(EXERCISE INSTRUCTIONS) What is needed here is an exact repetition of the records below, beginning at the line that has "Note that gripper" and stopping after the line that has "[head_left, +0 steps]".

*** MATERIAL SHOWN

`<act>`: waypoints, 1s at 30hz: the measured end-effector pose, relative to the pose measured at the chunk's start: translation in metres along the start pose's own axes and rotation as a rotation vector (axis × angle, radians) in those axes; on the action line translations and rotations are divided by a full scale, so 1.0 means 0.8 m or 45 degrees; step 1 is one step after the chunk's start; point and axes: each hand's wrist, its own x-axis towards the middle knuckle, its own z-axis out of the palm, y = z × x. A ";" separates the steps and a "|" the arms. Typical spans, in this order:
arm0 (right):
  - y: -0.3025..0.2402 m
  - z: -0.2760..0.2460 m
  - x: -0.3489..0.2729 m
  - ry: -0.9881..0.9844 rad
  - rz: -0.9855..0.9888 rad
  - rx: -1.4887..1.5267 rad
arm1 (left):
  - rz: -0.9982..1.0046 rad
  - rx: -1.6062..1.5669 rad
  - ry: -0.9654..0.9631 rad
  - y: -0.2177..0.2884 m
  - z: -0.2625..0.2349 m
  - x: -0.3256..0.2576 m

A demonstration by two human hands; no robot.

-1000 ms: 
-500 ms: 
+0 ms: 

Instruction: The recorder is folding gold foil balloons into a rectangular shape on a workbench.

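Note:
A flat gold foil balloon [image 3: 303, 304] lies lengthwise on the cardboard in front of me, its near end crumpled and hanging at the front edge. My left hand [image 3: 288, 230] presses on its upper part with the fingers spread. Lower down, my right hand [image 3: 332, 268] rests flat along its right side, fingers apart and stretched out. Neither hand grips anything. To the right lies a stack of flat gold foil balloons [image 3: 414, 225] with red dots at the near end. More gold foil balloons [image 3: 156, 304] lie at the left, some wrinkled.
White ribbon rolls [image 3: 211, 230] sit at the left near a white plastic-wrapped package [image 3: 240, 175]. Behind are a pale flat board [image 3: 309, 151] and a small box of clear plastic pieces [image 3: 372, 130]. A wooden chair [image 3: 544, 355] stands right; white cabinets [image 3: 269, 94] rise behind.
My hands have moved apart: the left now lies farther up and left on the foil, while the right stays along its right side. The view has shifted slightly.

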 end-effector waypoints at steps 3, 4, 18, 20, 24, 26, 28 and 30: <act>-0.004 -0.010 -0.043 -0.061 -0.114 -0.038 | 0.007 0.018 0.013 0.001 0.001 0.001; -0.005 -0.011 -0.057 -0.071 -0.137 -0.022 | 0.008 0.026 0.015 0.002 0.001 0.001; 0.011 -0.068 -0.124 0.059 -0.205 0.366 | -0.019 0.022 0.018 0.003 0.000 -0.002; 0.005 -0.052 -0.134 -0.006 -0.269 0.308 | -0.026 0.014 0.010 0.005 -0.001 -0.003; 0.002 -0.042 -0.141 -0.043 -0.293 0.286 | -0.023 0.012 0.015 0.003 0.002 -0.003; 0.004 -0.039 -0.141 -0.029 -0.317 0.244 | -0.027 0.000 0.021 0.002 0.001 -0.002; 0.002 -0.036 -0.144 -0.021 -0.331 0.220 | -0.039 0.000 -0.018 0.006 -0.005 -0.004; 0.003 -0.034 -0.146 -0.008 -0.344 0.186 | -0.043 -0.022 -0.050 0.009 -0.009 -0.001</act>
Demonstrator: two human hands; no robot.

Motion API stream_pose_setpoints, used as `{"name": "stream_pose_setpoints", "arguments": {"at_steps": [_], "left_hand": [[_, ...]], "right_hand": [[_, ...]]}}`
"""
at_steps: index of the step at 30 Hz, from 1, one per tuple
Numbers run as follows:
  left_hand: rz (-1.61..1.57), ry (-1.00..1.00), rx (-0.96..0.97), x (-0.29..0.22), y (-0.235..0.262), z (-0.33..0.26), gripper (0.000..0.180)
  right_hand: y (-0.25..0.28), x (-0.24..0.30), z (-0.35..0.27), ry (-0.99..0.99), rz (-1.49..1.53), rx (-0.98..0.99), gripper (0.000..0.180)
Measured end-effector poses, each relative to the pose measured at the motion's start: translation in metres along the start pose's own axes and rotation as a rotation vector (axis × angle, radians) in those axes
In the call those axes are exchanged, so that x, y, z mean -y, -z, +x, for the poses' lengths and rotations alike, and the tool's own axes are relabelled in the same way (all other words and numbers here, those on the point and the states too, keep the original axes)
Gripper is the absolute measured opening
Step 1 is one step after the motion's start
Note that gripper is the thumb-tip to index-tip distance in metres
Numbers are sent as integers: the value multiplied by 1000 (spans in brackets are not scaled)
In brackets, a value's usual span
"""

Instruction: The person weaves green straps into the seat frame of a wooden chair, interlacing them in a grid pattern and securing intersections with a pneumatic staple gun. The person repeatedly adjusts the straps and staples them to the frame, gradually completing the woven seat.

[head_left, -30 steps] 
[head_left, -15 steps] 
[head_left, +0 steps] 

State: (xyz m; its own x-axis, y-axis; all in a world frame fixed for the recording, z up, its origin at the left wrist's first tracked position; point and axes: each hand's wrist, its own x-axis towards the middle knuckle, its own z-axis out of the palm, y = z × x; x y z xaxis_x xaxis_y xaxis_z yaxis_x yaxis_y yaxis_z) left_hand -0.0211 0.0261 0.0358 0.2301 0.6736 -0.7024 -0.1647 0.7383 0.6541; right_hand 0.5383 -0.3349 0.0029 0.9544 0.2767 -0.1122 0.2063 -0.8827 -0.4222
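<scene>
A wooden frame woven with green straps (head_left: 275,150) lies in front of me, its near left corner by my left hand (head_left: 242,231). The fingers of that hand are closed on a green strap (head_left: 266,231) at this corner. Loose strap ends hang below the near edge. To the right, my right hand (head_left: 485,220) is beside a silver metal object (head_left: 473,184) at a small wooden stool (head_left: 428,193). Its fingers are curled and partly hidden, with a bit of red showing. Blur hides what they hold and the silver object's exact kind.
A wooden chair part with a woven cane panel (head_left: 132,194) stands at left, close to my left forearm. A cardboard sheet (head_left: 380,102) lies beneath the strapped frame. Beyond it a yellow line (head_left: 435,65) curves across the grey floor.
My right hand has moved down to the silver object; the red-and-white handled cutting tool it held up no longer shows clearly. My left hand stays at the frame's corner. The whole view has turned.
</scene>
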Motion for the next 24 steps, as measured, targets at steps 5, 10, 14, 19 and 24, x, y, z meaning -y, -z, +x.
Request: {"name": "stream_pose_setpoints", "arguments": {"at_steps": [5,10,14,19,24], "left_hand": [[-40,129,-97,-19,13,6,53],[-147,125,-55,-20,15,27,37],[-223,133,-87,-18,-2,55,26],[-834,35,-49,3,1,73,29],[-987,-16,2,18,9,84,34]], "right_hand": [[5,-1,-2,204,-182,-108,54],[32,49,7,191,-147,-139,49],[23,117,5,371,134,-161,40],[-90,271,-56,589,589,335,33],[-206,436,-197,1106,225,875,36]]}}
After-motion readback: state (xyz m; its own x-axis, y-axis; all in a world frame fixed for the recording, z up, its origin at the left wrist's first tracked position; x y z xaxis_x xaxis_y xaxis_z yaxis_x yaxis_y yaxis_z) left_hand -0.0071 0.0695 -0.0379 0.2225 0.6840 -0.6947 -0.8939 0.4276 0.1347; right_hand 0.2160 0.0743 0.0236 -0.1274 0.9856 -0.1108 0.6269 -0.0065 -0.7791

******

(SOLUTION BELOW)
Note that gripper is the thumb-tip to index-tip distance in metres
Numbers are sent as integers: the value multiplied by 1000 (spans in brackets are not scaled)
In brackets, a value's usual span
"""

Instruction: The person weaves green straps into the seat frame of a wooden chair, interlacing them in a grid pattern and securing intersections with a pneumatic staple gun. The person repeatedly adjusts the straps and staples them to the frame, gradually completing the woven seat.

[head_left, -30 steps] 
[head_left, -15 steps] 
[head_left, +0 steps] 

Nothing remains to be done in this exercise.